Copy out each line of the data that includes the string "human".

[Source material Boundary: Start]

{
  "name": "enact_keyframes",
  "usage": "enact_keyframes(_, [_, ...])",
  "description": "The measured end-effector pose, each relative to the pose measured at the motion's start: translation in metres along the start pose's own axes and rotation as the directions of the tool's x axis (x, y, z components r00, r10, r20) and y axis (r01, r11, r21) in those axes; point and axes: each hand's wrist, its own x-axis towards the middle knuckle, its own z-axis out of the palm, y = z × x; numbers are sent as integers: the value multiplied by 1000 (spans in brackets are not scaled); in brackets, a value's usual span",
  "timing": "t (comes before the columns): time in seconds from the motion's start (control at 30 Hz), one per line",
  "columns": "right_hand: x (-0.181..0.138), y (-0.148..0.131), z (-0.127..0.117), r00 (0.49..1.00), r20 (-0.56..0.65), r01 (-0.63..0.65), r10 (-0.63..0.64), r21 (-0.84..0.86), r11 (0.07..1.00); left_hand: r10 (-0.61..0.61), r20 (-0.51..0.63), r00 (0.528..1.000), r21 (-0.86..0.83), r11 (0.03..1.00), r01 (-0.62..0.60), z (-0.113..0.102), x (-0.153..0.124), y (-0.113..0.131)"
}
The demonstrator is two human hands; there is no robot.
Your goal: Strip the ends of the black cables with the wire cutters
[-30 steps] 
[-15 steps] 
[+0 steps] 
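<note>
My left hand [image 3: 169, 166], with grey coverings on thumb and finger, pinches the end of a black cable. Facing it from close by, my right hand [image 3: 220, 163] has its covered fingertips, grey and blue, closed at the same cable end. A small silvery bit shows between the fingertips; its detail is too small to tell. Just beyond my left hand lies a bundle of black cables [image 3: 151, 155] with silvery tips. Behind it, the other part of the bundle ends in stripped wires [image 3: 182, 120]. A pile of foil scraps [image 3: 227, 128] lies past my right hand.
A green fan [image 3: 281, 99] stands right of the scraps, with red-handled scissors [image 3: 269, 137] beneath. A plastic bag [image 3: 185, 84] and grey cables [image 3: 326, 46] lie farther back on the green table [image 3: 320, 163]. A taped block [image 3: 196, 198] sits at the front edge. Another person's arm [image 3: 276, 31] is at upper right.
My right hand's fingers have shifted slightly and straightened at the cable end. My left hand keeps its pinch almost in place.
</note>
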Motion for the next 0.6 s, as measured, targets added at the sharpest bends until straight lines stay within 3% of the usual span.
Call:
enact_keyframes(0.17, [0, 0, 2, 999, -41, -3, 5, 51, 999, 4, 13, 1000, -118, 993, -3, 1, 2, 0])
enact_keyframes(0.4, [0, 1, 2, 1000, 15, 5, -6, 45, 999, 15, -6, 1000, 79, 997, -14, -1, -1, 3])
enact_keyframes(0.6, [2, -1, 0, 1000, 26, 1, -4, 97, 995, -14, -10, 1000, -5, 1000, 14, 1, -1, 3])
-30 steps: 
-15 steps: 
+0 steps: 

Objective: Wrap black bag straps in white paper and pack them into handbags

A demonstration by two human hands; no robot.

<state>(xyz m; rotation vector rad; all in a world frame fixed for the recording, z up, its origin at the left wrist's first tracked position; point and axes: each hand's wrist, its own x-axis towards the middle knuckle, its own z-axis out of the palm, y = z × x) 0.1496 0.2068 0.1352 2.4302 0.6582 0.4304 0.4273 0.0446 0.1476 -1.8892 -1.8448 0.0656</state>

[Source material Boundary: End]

### Worked solution
The demonstrator is two human hands; there is no robot.
A demonstration by two human hands; no robot.

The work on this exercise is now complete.